Hello,
On Mon, 26 Dec 2011, Aleksey Chudov wrote:
> Hello,
>
> Thanks for the answer.
>
> >> Is it possible to implement change schedule_timeout_interruptible via
> >> sysctl?
> > May be better to implement logic with auto-adjustment.
>
> Auto-adjustment looks much better.
>
> > Using in_pkts for templates is not a good idea.
> > As drops are possible, it can be done more often but not every time as for
> > sync version 0.
> > Also, before ip_vs_conn_expire() we do not know if template life will be
> > extended.
> > May be backup server should use longer timeout for templates, so that it
> > can not miss
> > the sync packets during the extended period.
>
> > So, now the question is how to properly reduce the rate of sync packets for
> > templates
> > and may be for other conns when state is not changed but its life is
> > extended. I have
> > to think for some time about such changes.
>
> > Can you try such change: in ip_vs_sync_conn() comment the following two
> > lines under
> > "Reduce sync rate for templates":
> > if (pkts % sysctl_sync_period(ipvs) != 1)
> > return;
>
> > By this way we will sync templates every time a normal connection is
> > synced, as for
> > version 0. It is still too often for templates but now you can try again
> > with "3 100",
> > so that we can see if the difference is reduced.
>
> > BTW, what is the persistence timeout value?
>
> Persistence timeout is 1800 (30 min). It is application specific.
>
> Tried the following:
>
> Linux Kernel 2.6.39.4 + LVS Fwmark
>
> iptables -t mangle -A PREROUTING -d VIP -i bond0 -p tcp -m multiport --dports
> 80,443 -j MARK --set-mark 1
>
> ipvsadm -A -f 1 -s wlc -p 1800
> -a -f 1 -r 1.1.1.1:0 -i -w 100
> -a -f 1 -r 1.1.1.2:0 -i -w 100
> ...
> -a -f 1 -r 1.1.X.X:0 -i -w 100
> (320 servers total)
OK, this is IPIP method. It seems we have a problem
with this rport 0. See the appended patch. It should allow
sync-ed conns in backup to find their real server. As result,
the inact/act counters should work again, CPU usage should
be lower because before now we fail to bind to real server
for every sync message for the connection.
> # ipvsadm -l --daemon
> master sync daemon (mcast=eth3, syncid=1)

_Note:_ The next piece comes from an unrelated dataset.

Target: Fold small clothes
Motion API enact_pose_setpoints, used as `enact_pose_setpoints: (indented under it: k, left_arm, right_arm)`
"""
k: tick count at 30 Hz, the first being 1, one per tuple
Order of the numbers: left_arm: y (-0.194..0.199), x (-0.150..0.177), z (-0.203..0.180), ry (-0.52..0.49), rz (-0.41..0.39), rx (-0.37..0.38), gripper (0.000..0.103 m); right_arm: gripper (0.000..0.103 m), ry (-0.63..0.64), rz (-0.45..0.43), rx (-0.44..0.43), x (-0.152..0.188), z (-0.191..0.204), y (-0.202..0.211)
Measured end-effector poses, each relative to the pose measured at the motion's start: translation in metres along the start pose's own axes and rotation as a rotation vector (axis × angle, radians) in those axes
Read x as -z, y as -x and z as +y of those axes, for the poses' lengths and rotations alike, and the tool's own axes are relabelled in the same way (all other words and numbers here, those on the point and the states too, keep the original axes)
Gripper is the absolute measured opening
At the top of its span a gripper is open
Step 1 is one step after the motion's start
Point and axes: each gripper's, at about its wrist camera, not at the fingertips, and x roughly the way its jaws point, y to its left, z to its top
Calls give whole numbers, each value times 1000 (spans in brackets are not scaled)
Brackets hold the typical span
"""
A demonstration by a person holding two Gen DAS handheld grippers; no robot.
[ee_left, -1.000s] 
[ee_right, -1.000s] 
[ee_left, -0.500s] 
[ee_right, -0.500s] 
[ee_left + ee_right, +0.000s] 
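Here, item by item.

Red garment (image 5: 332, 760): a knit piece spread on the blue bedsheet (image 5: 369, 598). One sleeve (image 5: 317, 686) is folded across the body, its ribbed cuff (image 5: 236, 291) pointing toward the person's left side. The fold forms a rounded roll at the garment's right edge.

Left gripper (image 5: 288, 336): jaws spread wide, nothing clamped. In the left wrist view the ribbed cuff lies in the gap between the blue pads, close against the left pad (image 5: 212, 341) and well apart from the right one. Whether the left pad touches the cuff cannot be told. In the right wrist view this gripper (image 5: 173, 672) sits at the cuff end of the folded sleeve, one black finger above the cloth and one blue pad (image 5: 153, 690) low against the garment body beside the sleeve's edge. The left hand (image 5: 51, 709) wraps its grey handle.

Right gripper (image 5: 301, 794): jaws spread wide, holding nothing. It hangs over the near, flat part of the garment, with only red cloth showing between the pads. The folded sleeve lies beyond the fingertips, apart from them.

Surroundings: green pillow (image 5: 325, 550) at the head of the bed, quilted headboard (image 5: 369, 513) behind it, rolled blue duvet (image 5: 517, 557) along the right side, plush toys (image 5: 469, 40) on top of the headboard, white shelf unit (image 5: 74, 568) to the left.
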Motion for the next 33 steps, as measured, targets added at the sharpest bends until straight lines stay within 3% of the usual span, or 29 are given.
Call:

> backup sync daemon (mcast=eth3,syncid=1)
>
> 1. ip_vs_sync_conn original, schedule_timeout_interruptible(HZ/10) and
> sync_threshold = "3 10"
> Results: sync traffic 60 Mbit/s, 6000 packets/sec, 60 %sys CPU on Backup node,
> 8% difference in persistent connections between Master and Backup nodes,
> netstat -s on Master SndbufErrors: 0
>
> 2. ip_vs_sync_conn patched, schedule_timeout_interruptible(HZ/10) and
> sync_threshold = "3 10"
> Results: sync traffic 100 Mbit/s, 8500 packets/sec, 93 %sys CPU on Backup
> node,
> <1% difference in persistent connections between Master and Backup nodes,
> netstat -s on Master SndbufErrors: 0
>
> 3. ip_vs_sync_conn patched, schedule_timeout_interruptible(HZ/10) and
> sync_threshold = "3 100"
> Results: sync traffic 70 Mbit/s, 6000 packets/sec, 70 %sys CPU on Backup node,
> ~2% difference in persistent connections between Master and Backup nodes,
> netstat -s on Master SndbufErrors: 0
>
> 4. ip_vs_sync_conn patched, schedule_timeout_interruptible(HZ/10) and
> sync_threshold = "3 200"
> Results: sync traffic 66 Mbit/s, 5800 packets/sec, 66 %sys CPU on Backup node,
> ~3% difference in persistent connections between Master and Backup nodes,
> netstat -s on Master SndbufErrors: 0
>
> 5. ip_vs_sync_conn patched, schedule_timeout_interruptible(HZ/10) and
> sync_threshold = "3 1000"
> Results: sync traffic 64 Mbit/s, 5600 packets/sec, 64 %sys CPU on Backup node,
> ~3% difference in persistent connections between Master and Backup nodes,
> netstat -s on Master SndbufErrors: 0
>
> In all test I can't check difference in Active and InAct connections because
> ipvsadm does not show
> Active and InAct connections on Backup node for Fwmark virtual, only Persist
> connections.
>
> There is no significant differences in sync traffic after "3 100".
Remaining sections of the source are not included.